A dolphin…with hindlimbs

Now this is cool:

i-fa3e93329362492341873077f5bcdc28-4fin_dolphin.jpg

Just as sometimes humans are born with little tails, it seems that a few bottlenosed dolphins are born with vestiges of hindlimbs. The genetic toolbox for making limbs is all there, and sometimes it can get re-expressed, revealing these fascinating atavisms.

Comments

  1. #1 Ichthyic
    November 6, 2006

    While fascinating for providing more evidence of the mechanism of evolution, I suspect that it is actually evidence of a species under stress.

    Studies I was involved with a long time ago (about 20 years ago)on organophosphate contamination in Pacific Bottlenose Dolphins revealed very high levels (higher than for any previously recorded tissues from any mammal) for PCB’s and DDT metabolites (DDE).
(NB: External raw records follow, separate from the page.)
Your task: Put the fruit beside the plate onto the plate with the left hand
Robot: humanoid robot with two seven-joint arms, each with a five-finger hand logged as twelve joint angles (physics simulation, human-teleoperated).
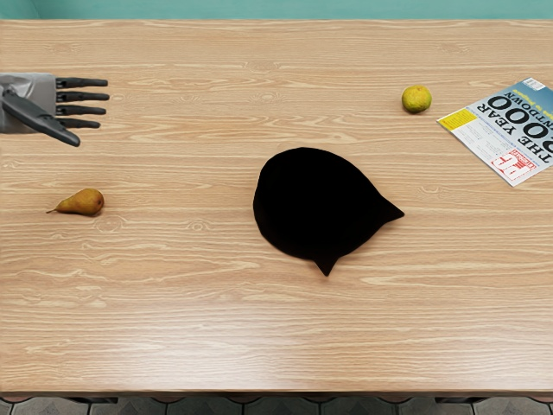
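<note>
One wooden table (pixel 259 337) is seen from above, at a slant. One left hand (pixel 52 102) is seen at the left edge, near the far side of the table. Its four fingers (pixel 85 96) are held straight and a little apart, pointed to the right, and its thumb (pixel 41 119) is stretched out below them. Nothing is held in it; the hand is let loose and empty. One black plate (pixel 311 203) is laid flat near the middle of the table. Its shape is round, with two small points at its lower right side. Two fruits are counted. One pear (pixel 84 201) is laid on its side on the table, to the left of the plate and well apart from it, with its stem pointed left. It is found below the hand in the picture and is not touched by it. One round fruit (pixel 416 98), yellow-green, is set on the table up and to the right of the plate, also well apart from it. Neither fruit is on the plate. One magazine (pixel 505 130) is laid flat at the right edge, near the round fruit, and part of it is cut off by the picture's edge.
</note>
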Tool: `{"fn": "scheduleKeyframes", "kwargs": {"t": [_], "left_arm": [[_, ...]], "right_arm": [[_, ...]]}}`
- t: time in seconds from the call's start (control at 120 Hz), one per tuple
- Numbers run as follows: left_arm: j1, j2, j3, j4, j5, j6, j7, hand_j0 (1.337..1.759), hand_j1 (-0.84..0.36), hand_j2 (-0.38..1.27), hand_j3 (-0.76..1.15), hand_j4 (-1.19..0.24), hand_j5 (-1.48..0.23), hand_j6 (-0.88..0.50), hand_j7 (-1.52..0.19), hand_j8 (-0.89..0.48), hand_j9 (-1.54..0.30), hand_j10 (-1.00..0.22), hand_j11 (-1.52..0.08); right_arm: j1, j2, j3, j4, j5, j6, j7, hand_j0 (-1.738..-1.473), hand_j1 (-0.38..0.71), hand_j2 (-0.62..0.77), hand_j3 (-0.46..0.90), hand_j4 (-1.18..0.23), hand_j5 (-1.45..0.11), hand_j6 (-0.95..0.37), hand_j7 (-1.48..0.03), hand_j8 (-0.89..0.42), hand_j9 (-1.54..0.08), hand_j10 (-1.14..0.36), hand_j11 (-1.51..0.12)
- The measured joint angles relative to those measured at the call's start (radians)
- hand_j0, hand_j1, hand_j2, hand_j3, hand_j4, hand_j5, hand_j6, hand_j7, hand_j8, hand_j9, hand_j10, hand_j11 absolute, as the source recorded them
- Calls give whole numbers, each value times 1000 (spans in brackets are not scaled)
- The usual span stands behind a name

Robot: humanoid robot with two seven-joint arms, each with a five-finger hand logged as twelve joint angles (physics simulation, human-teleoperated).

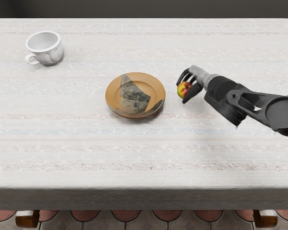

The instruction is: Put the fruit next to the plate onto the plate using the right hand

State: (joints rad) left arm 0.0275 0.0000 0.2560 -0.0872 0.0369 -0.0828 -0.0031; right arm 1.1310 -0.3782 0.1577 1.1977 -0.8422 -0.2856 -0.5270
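– Fingers (186, 76) of the right hand (196, 81): how are they shown?
– They are shown curled around a small red-and-yellow fruit (184, 88), which is gripped just beside the right edge of the plate (111, 96), not on it. Whether the fruit is lifted off the desk (134, 158) cannot be told.
– Why is it held that way?
– A wrap-around grip is judged to be used so that the round fruit can be carried without rolling. The arm is seen entering from the right, the side nearest the fruit.
– What can be counted?
– One fruit, one orange plate with a dark pattern, one white cup (44, 47) set well apart at the far left, and one hand. The left hand is not seen.
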Motion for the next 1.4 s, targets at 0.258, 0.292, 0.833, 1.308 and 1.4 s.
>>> {"fn": "scheduleKeyframes", "kwargs": {"t": [0.258,0.292,0.833,1.308,1.4], "left_arm": [[0,0,0,0,0,0,0,1658,55,49,0,-245,-318,-245,-318,-245,-318,-245,-318],[-1,0,0,1,0,0,0,1658,55,49,0,-245,-318,-245,-318,-245,-318,-245,-319],[-1,0,0,0,0,0,0,1658,55,49,0,-245,-318,-245,-318,-245,-318,-245,-318],[-1,0,0,0,0,0,0,1658,55,49,0,-245,-318,-245,-318,-245,-318,-245,-318],[0,0,0,0,0,0,0,1658,55,49,0,-245,-319,-245,-319,-245,-319,-245,-319]], "right_arm": [[18,0,84,43,71,76,-1,-1649,253,260,-1,-641,-1120,-395,-1084,-359,-1147,-750,-1103],[19,4,90,47,73,81,-1,-1649,251,251,-1,-641,-1120,-395,-1084,-358,-1147,-749,-1102],[22,158,166,37,86,121,4,-1650,285,358,0,-632,-1147,-389,-1086,-346,-1148,-730,-1120],[23,185,169,0,78,142,7,-1656,202,50,0,-515,-727,-413,-713,-398,-730,-704,-727],[29,185,168,-4,81,143,7,-1657,162,6,0,-461,-637,-396,-627,-377,-639,-582,-637]]}}
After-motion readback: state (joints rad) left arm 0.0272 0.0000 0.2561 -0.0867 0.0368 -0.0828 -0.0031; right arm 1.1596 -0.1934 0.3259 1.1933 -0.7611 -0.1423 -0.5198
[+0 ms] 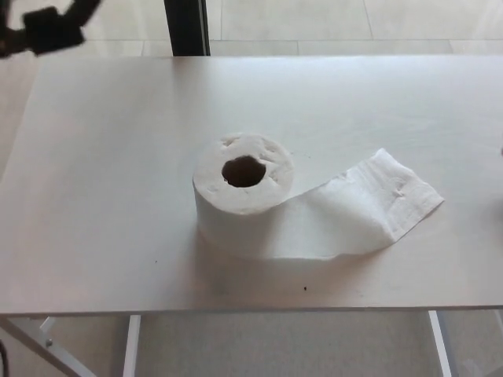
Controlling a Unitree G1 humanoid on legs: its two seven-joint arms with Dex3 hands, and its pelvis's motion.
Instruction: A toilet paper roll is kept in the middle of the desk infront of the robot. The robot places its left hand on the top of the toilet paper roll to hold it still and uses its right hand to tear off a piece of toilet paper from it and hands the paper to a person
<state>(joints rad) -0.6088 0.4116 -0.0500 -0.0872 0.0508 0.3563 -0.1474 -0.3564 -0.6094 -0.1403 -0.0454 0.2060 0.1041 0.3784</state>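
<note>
A white toilet paper roll [244, 192] stands on end in the middle of the pale desk [102, 173], its dark core hole facing up. A loose tail of paper [369, 208] runs from the roll's base out to the right and lies flat on the desk. My left hand [47, 27] shows blurred and black at the top left corner. It is far from the roll, holds nothing, and its fingers are apart. My right hand is out of the picture.
A dark vertical post [187, 27] stands behind the desk's far edge. The white desk legs [130, 345] show below the near edge, with tiled floor beyond.
</note>
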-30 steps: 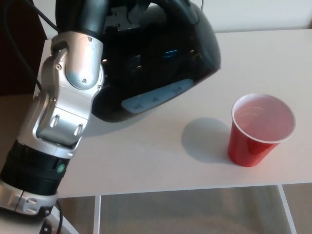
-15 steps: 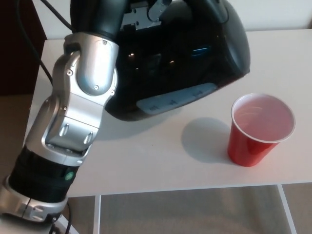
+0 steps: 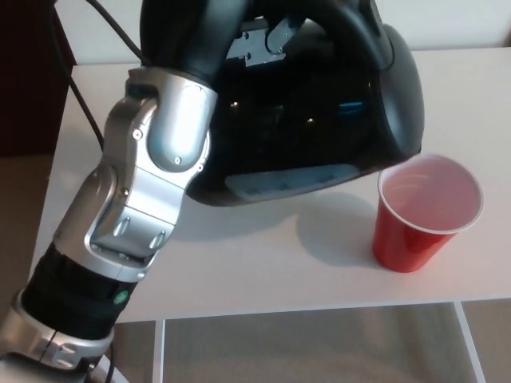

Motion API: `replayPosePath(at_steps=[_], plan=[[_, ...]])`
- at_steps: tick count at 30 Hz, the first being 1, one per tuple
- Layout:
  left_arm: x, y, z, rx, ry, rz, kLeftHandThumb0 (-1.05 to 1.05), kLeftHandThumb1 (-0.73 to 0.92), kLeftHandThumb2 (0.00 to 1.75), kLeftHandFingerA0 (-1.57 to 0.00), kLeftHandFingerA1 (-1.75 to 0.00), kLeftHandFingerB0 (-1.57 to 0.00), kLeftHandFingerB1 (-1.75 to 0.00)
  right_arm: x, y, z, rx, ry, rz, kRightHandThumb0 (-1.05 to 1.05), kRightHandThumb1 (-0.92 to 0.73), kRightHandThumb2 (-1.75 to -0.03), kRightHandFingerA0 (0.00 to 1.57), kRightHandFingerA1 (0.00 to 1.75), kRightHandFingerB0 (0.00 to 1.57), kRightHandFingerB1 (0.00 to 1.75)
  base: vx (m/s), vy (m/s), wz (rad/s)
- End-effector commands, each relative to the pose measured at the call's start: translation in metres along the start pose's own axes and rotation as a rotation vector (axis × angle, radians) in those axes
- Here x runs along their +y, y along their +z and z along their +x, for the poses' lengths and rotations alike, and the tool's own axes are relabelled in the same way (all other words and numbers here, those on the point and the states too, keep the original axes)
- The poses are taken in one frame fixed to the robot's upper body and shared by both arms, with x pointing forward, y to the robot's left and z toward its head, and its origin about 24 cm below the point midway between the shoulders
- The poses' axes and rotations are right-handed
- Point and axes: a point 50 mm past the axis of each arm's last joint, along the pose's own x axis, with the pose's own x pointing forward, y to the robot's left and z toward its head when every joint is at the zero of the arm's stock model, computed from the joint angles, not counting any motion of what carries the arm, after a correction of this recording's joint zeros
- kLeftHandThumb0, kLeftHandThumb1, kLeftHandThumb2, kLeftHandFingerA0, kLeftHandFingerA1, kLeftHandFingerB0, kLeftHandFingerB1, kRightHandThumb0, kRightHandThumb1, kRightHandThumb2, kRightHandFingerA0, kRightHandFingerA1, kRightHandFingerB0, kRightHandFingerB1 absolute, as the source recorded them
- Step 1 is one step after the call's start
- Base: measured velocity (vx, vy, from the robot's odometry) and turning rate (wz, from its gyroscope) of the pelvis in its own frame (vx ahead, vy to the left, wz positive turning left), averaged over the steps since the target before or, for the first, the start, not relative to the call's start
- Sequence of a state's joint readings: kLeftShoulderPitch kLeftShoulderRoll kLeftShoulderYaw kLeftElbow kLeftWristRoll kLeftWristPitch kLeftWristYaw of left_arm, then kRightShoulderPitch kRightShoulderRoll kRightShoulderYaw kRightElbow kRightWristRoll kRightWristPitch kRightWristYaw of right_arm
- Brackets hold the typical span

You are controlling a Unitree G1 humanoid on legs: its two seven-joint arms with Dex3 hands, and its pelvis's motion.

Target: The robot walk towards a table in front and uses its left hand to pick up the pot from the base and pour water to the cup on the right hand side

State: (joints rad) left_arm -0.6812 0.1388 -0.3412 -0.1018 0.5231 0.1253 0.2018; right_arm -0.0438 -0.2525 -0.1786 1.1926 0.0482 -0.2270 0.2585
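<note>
White tabletop (image 3: pixel 263 255) fills most of the head view, with a dark panel at the upper left corner and a pale floor showing below the table's front edge. Over it, the robot's left arm (image 3: pixel 136 215), silver-cased with a black cuff, rises from the lower left toward the top of the frame. Its left hand (image 3: pixel 271 36) is wrapped around the curved handle of a black electric kettle (image 3: pixel 319 120), fingers closed on the grip near the top edge of the picture. Below and to the right of those fingers, the kettle hangs clear of the table, tilted so its front end leans down toward the right; a grey-blue water-level strip shows along its lower side, and its shadow lies on the table underneath. Further right of the fingers and lower, a red plastic cup (image 3: pixel 423 215) stands upright on the table near the front edge, its pale inside visible. The kettle's lowest front edge sits just at the cup's left rim; whether they touch cannot be told. The right hand does not appear.
</note>
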Motion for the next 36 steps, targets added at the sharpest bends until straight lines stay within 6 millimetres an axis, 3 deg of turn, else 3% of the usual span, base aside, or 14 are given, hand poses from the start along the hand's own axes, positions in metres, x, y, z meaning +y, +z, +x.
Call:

    I’ve periodically checked over the last 20 years, and the situation does not seem to be improving much; many marine mammals are exhibiting signs of physiological stress that may be from high levels of organochlorine/phosphate residues. likely high levels of mercury too, but I never looked at those. preliminary work I was helping with about 10 years ago around Monterey Bay, CA, with elasmobranchs also revealed high levels of similar contaminants.

    However, I have no idea as to the likelihood of these kinds of toxics affecting expression of these particular traits.

    A lot more data would be needed, and apparently the condition is rare enough (in delphinids) that it would be difficult.

    I wonder if comparative tests for the effects of these kinds of contaminants in the development of other species that have dropped limbs might shed some light? That would be more PZ’s forte, I would think, and maybe he has some relevant references to share?

    IIRC in snakes, a Hox gene complex is involved in the expression of this trait. I don’t know if it is the same in delphinids, but maybe it would shed light on the situation if we did some developmental studies on snakes using similar concentrations of organochlorine/phosphate residues?

    just a thought.

  2. #2 Ichthyic
    November 6, 2006

    Come on people, let’s get real and quit sightlessly grasping for evidence. Find us something UNDINIABLE[sic] if that’s what evolution is.

    uh, joe, not that you would have anything intelligent to respond with, and not that this particular data point is anything but a curiosity raiser to see if delphinids share similar developmental pathways to other legless wonders, like snakes, but your post begs the question:

    what would you consider “undiniable” evidence?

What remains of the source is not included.